How to not break the bank

I, like most other students I know, am inexplicably poor. I’m not complaining, because I still have a roof over my head and food in my hand at this very moment, but it’s nice to have a little extra spending money — especially at this time of year.

The holiday season can be quite expensive in the best of scenarios; parties, presents and concerts make sure I always get to January at least a couple hundred dollars lighter. This year, though, I have taken it upon myself to figure out the best way to still participate in all of these activities without breaking the bank.
Concerts have become part of my regular holiday routine. Unfortunately there really isn’t a way to cut costs on those, other than just not going. Therefore I have resigned myself to the annual $25-40 that goes towards them and classify them as my Christmas present to myself. Done and done.

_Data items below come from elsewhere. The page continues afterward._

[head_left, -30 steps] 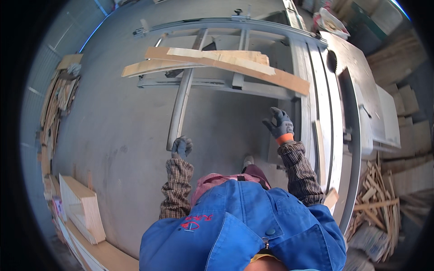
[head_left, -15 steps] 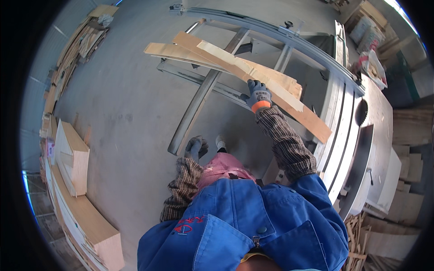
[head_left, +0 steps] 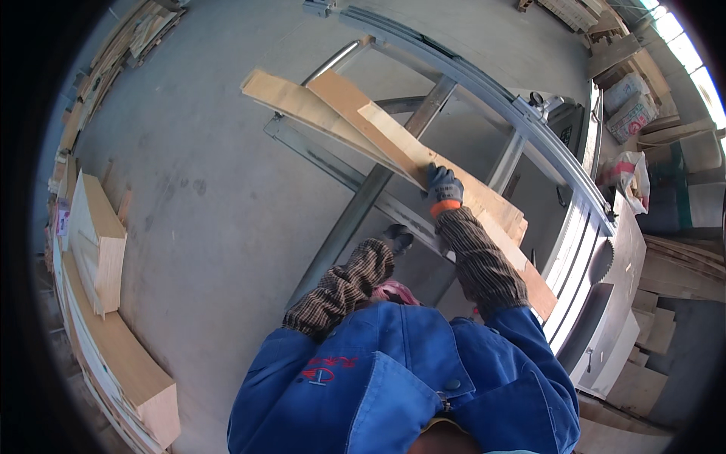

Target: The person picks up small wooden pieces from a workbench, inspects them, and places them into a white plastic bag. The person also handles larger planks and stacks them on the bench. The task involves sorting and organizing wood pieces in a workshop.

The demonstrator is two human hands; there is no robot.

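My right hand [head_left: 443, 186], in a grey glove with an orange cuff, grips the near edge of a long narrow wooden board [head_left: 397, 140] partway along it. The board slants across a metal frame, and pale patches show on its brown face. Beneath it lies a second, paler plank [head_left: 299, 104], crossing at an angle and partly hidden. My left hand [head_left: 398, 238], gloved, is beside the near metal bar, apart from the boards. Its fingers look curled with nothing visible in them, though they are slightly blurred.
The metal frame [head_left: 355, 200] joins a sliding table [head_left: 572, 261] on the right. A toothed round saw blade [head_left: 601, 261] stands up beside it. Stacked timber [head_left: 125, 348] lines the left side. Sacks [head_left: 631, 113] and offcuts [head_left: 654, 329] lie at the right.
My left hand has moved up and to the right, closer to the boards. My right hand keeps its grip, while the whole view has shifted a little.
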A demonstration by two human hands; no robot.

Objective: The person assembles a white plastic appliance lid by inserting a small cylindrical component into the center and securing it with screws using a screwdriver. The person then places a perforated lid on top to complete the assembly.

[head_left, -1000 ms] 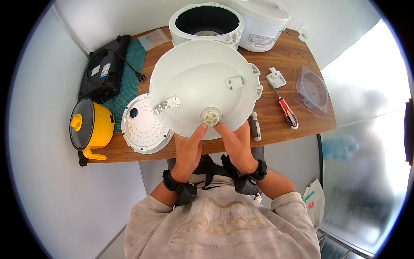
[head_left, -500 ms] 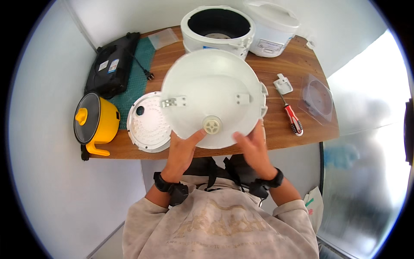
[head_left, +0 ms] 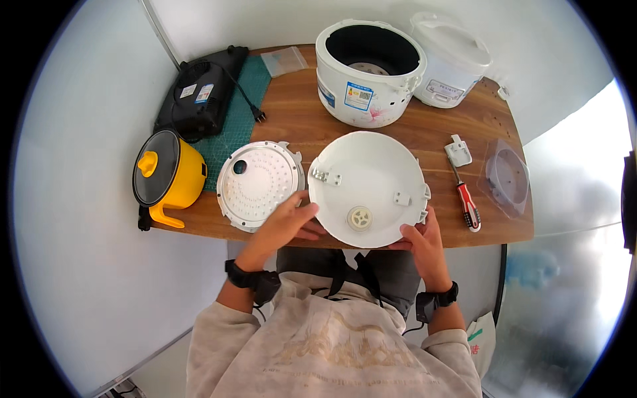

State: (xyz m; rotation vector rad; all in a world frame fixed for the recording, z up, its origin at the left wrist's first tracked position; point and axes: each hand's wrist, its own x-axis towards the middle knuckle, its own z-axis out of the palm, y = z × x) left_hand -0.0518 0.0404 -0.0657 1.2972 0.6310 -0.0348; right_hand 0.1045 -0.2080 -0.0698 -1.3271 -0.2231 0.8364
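Note:
A round white rice cooker lid (head_left: 378, 162) lies inner side up at the table's front edge, between my hands. On its inside are a metal hinge piece, a small white bracket and a round cream vent cap (head_left: 359, 218). My right hand (head_left: 428, 247) grips the lower right rim, thumb on top and fingers beneath. At the left rim, my left hand (head_left: 282, 225) has its thumb against the edge and its fingers partly hidden under it. Just left of the lid lies a perforated silver inner plate (head_left: 262, 182) with one dark round hole.
Behind the lid stands an open white rice cooker body (head_left: 368, 93), beside another white cooker (head_left: 451, 60). A red-handled screwdriver (head_left: 468, 207), a small white part (head_left: 458, 152) and a clear plastic piece (head_left: 507, 178) lie right. Left are a yellow pot (head_left: 179, 176) and a black appliance (head_left: 199, 96).
The lid has come down toward the table and shifted right, uncovering the inner plate and cooker body. My left hand moved from beside the vent cap to the left rim; my right took the lower right rim.

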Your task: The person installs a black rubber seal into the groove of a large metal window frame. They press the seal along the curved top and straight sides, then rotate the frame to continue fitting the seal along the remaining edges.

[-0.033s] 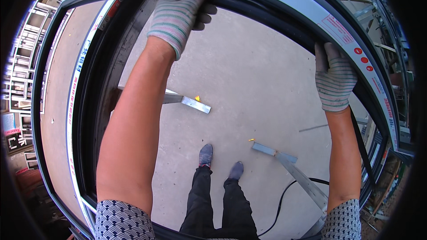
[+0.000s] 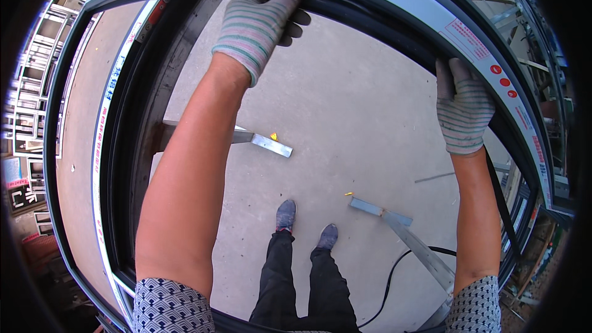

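A large window frame (image 2: pixel 425 9), dark with white printed protective film on its faces, surrounds my view of the floor. At its far bar, my gloved left hand (image 2: pixel 250 34) grips the inner edge, thumb on top and fingers curled below. My gloved right hand (image 2: pixel 465 111) is closed at the inner edge of the same bar farther right, its fingertips against the dark profile. From beside that wrist a thin black strip (image 2: pixel 502 203), like a rubber seal, hangs down along the frame's right side. The right palm hides exactly what its fingers pinch.
Metal support legs with flat feet stand on the floor at left (image 2: pixel 271 145) and right (image 2: pixel 382 211). A black cable (image 2: pixel 388 283) curves near the right support. Light metal frames (image 2: pixel 37 86) are stacked at far left. My shoes (image 2: pixel 285 214) are on the grey floor between the supports.
My left hand has slid a little to the right along the far bar. The right hand and the frame stay almost where they were.
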`<state>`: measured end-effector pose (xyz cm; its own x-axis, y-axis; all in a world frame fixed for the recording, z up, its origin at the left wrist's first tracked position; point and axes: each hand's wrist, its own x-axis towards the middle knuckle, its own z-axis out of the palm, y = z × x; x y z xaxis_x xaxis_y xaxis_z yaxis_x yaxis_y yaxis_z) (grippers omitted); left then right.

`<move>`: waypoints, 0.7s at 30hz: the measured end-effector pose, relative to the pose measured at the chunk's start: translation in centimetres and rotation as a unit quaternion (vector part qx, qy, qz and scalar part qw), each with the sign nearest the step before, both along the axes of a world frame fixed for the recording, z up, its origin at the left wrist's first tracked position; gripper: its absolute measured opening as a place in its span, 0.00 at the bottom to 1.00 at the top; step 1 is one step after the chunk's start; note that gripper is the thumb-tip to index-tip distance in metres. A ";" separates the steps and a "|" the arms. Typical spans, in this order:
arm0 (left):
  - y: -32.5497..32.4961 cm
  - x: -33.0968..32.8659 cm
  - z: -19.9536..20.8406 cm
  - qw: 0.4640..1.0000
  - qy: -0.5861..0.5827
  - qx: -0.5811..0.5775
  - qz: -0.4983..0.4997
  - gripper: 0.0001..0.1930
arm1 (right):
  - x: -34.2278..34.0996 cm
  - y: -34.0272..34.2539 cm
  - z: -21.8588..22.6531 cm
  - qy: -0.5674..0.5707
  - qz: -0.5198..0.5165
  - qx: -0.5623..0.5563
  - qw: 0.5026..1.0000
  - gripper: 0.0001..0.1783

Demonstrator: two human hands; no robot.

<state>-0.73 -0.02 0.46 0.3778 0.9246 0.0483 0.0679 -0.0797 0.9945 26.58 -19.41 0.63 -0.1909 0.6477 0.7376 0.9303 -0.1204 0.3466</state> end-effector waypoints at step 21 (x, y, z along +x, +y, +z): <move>-5.9 9.0 1.2 0.987 -0.078 -0.114 -0.083 0.14 | 0.3 -0.7 0.4 0.017 -0.014 -0.029 0.999 0.18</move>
<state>8.24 -5.96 1.62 0.5288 0.8445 -0.0847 -0.0833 0.1510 0.9850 26.90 -20.15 0.99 -0.1488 0.6944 0.7041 0.9380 -0.1262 0.3227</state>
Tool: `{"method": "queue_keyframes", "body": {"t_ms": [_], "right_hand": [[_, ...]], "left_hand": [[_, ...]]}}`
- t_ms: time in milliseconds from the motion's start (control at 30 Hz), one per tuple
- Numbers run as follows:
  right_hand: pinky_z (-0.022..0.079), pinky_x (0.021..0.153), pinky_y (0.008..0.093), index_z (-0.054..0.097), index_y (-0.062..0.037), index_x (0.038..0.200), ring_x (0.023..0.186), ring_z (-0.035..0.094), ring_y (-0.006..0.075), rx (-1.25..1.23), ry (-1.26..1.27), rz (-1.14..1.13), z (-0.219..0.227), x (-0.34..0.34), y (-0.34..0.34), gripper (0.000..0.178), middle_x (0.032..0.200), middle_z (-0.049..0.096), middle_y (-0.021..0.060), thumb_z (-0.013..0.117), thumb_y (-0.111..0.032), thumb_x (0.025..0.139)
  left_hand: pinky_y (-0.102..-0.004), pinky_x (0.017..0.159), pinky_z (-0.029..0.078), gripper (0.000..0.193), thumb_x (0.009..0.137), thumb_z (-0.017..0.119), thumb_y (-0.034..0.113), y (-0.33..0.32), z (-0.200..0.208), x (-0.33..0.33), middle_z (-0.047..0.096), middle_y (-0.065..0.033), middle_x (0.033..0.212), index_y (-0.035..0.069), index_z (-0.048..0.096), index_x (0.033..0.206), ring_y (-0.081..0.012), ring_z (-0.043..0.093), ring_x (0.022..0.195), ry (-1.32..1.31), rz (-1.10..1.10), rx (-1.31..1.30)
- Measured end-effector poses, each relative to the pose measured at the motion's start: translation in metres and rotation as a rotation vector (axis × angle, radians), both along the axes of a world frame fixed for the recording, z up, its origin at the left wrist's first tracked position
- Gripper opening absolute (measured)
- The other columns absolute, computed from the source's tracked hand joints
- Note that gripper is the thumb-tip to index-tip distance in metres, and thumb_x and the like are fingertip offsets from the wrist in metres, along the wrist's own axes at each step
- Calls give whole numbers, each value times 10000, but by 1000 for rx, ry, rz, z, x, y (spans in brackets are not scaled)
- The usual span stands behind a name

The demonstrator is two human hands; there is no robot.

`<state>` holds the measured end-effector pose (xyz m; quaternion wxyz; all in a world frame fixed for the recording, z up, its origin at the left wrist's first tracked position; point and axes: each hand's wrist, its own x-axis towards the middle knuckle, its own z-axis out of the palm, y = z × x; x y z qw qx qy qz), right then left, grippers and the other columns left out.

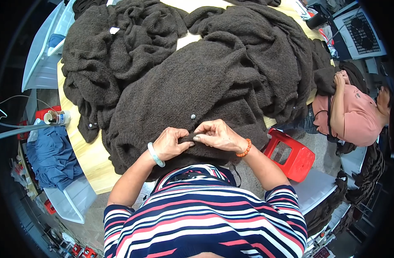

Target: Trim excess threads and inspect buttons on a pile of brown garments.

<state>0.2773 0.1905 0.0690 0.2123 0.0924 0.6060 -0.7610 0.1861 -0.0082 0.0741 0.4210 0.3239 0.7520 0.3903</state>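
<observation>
A large dark brown knitted garment (pixel 171 90) lies spread before me, its near edge hanging toward my lap. My left hand (pixel 170 144), with a pale bangle on the wrist, pinches the knit near that edge. Close beside it, my right hand (pixel 217 135), wearing an orange bead bracelet, pinches the same fabric between thumb and forefinger. The two sets of fingertips almost meet. Just above them a small shiny button (pixel 193 116) sits on the knit. Whether anything small is between my fingertips is hidden.
More dark knits (pixel 141 38) are heaped across the pale wooden table (pixel 96 172). A red stool (pixel 291 157) stands at the right, near a person in a pink shirt (pixel 356 112) handling dark knit. At left are blue cloth (pixel 55 155) in a pale bin and a small jar (pixel 59 117).
</observation>
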Motion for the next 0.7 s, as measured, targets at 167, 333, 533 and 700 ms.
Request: {"method": "queue_keyframes", "body": {"t_ms": [167,333,533,700], "right_hand": [[446,551,269,655,9,906,613,568,115,517,496,162,12,-5,0,146,765,603,58,697,-56,783],[473,554,317,618,21,901,623,601,233,512,596,65,2,2,-6,145,777,586,120,667,-13,768],[513,672,428,564,15,926,777,631,368,659,552,82,-4,1,-1,156,847,603,179,617,-10,782],[510,704,436,555,5,935,818,615,376,696,583,45,-5,-3,-2,162,876,588,178,624,-28,792]], "left_hand": [[-355,571,434,138,717,678,117,0,-2,5,551,-165,606,0,641,778,-261,579,567,-4,32,15],[-395,739,489,158,705,663,82,1,-6,6,645,-157,778,5,673,842,-335,626,784,298,-36,11],[-272,710,525,358,824,614,-33,18,-11,-5,646,-91,940,13,610,1178,-161,646,783,202,308,150],[-422,652,530,100,819,661,153,51,-41,-8,602,-117,868,86,640,890,-330,644,766,721,222,-22]]}}
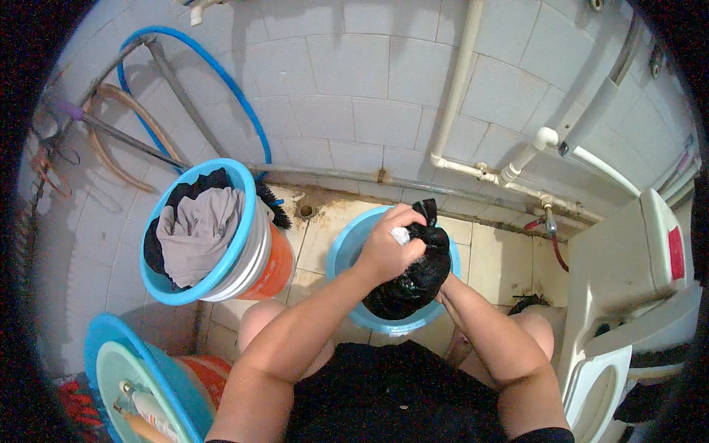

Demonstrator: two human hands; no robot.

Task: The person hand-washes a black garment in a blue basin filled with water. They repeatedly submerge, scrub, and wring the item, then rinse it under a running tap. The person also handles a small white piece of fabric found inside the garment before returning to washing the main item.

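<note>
A wet, shiny black cloth garment (402, 295) is bunched up over a light blue basin (342, 247) on the floor in front of me. My left hand (391, 247) is closed at the top of the garment, its thumb and fingers curled round a small white thing (399, 235) that could be soap. Under the right side of the cloth, my right hand (442, 294) supports the bundle. Most of that hand's fingers are hidden by the garment. Part of the cloth sticks up beyond my left hand.
Left stands an orange-and-white bucket (269, 258) below a blue basin (151, 273) of grey and black clothes (203, 229). Nearer, a green basin (111, 362) holds a bottle (151, 406). A white toilet (617, 251) stands right; pipes (458, 88) and a blue hose (236, 85) line the wall.
</note>
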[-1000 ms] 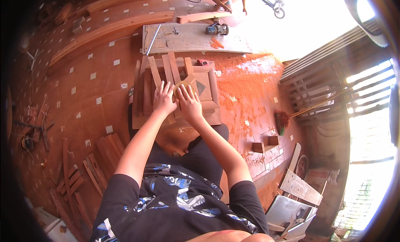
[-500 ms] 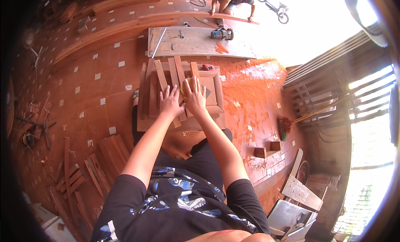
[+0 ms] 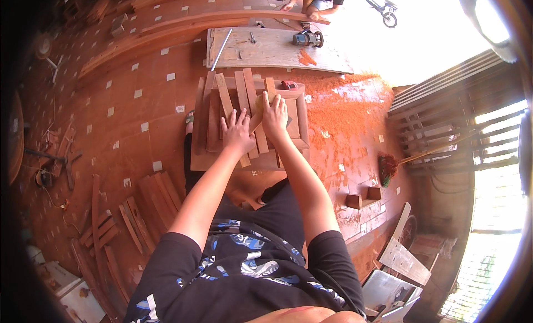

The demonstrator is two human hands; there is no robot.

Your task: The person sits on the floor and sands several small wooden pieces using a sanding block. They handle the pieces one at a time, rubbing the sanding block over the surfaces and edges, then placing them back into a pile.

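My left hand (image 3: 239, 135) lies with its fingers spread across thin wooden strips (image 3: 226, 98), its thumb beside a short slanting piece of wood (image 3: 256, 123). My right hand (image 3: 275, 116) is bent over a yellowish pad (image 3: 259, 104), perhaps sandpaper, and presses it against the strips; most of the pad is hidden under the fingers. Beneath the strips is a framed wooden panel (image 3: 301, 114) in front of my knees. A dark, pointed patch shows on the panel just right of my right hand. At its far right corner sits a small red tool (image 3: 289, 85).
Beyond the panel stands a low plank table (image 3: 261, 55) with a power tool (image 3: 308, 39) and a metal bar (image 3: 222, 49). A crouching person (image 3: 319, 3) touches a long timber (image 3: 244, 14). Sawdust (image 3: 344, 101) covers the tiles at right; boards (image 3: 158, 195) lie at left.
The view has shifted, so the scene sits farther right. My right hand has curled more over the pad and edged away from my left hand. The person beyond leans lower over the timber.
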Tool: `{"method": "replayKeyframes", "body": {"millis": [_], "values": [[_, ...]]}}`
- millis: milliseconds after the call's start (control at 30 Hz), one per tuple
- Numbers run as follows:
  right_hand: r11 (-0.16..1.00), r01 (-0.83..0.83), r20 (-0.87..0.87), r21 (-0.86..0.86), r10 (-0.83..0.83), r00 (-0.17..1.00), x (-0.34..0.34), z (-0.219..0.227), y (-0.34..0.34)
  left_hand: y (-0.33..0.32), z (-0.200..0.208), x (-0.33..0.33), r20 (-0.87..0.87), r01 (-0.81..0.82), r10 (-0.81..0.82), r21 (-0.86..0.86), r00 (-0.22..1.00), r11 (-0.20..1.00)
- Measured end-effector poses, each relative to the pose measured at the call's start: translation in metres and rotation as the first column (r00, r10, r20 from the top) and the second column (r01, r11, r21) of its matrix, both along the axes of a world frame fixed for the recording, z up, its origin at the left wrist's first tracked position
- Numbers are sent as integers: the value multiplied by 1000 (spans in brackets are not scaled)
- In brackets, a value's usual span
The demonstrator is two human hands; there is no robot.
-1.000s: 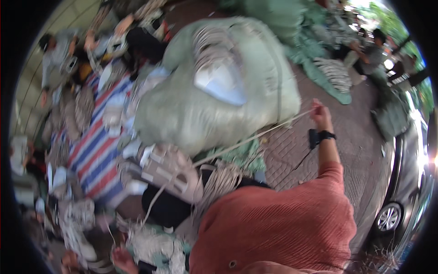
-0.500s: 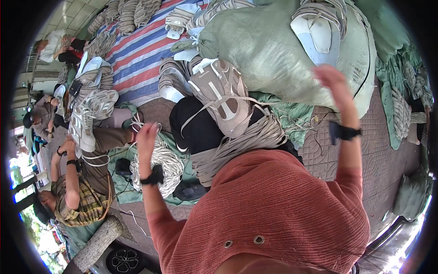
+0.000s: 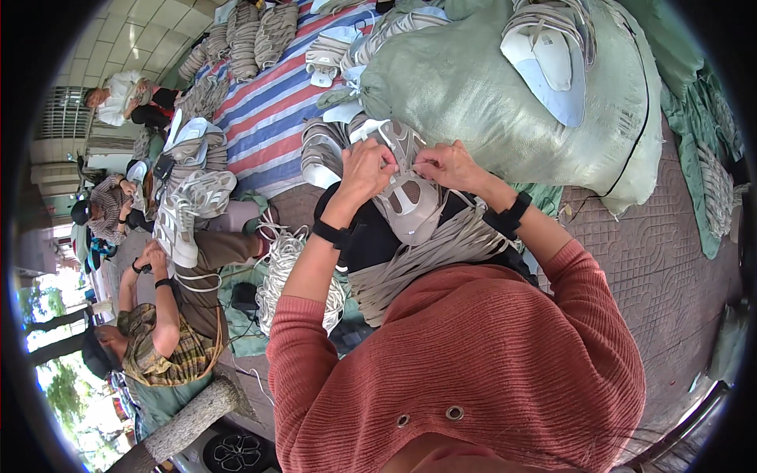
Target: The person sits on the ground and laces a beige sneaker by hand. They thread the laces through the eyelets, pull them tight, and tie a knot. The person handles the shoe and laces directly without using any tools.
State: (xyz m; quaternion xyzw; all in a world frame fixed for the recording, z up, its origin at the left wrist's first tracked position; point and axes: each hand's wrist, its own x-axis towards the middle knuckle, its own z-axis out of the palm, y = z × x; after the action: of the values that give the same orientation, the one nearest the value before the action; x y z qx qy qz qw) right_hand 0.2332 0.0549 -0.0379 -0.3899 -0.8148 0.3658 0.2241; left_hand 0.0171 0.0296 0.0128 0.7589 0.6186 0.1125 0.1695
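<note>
A beige-grey sneaker (image 3: 412, 213) lies across my lap, its toe toward me, with a pale shoelace at its opening. My left hand (image 3: 367, 170) is over the left side of the lacing, thumb and fingers pinched on the shoelace. On the opposite side my right hand (image 3: 453, 167) pinches the shoelace too, close to the eyelets. The lace between the fingers is thin and mostly hidden. A thick bundle of grey-beige laces (image 3: 430, 264) lies across my thighs, below the sneaker.
Left of my lap is a heap of white laces (image 3: 292, 276). A large green sack (image 3: 505, 102) stands ahead, with a white shoe insert (image 3: 544, 67) and laces on it. A striped sheet (image 3: 272, 106) bears more bundles. A co-worker (image 3: 162, 323) sits at left, handling sneakers.
Both my hands have come inward from wide apart to the sneaker, and the fingers have closed at its lacing. The view has shifted slightly.
</note>
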Motion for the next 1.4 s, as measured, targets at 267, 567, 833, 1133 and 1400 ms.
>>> {"method": "replayKeyframes", "body": {"millis": [267,567,833,1133,1400], "values": [[984,96,-132,148,-76,988,-6,-1,-18,-10,-4,-4,85,142,-145,42,986,989],[994,-36,-43,-107,32,999,-14,-4,-5,-10,-16,-7,274,192,-191,23,942,981],[800,-338,224,496,258,940,-18,43,30,-10,-15,-10,351,204,-178,-37,919,978],[813,-538,224,222,495,840,-10,32,50,1,-11,-4,142,237,-228,-51,963,970],[792,-540,71,285,544,836,-7,31,48,-1,1,-3,15,247,-261,276,965,929]]}}
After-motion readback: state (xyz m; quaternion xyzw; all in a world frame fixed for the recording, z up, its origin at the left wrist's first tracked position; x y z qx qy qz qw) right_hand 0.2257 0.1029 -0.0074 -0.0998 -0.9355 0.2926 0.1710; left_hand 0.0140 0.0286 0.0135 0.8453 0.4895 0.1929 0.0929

A party is an interesting thing — whether you are attending or hosting, certain expectations are always thrust upon you. Hosting is trickier as there are only a couple of ways to still have everyone over without going overboard with it.
One way is to simply not host a dinner; drinks and snacks are just as fun and BYOB is a perfectly common term to throw out when sending invites. If dinner is more what you were thinking, there are two options in my mind.

Option one is the ever popular potluck or fondue party; get everyone to bring something delicious to share and that way you are only really responsible for non-alcoholic beverages and maybe appetizers, if that’s how you roll.

Now, if you’re thinking, “I can’t invite people to my house and ask them to bring their own food,” option two is just for you! Buy what you can afford, give everyone tiny portions, call it fine dining, and slip in a French word here and there. It sounds fancy and makes you look like a dynamite chef. You can say things like, “No, you may not have another cochon in a blanket. One fabulously couture pig should be enough for you, glutton!”

Presents, I am fairly certain, are the most insane things in the world.
Don’t get me wrong, I love a good present, but in general, I think we all go a little overboard. When buying for one person dominos into buying for ten people, I lose my Christmas spirit a bit. So, Erin’s pro tip for saving money on gifts is, if possible, don’t get anything for anyone!

People will respect your student-related financial woes and would probably prefer if you just saved your money for something you’ll need later instead of spending it on them. If you’re like me and feel the necessity to buy things, online shopping will be your new best friend. I find that nine times out of 10 ordering from the States saves me money — even with the shipping costs factored in. Re-gifting is also an option for certain occasions, just make sure you don’t give back a present to the person who gave it to you (don’t laugh, I’ve done it).

My favourite option for cutting down on gift costs is the meaningful gift; it could be a photo album, cookies or something else handmade. The trick to this one is to know who will appreciate your effort and who won’t. Don’t waste your time painting a portrait of someone who would rather have the money you spent on the supplies. One of my best friends and I have decided to just get dressed up fancy and go out for a drink; that is our Christmas present to each other. Free time is a rare occurrence these days, so sometimes a good hang out is better than anything else I could get.

So, my advice to you all is to just keep in mind that it is not how much money you spend, but how you spend it. Be smart and economical, but also have fun! Find interesting ways to keep the costs down but still do almost everything you want to. Enjoy the perk of being cheap; because once you are no longer a poor student, people will start expecting good presents and an open bar at your party.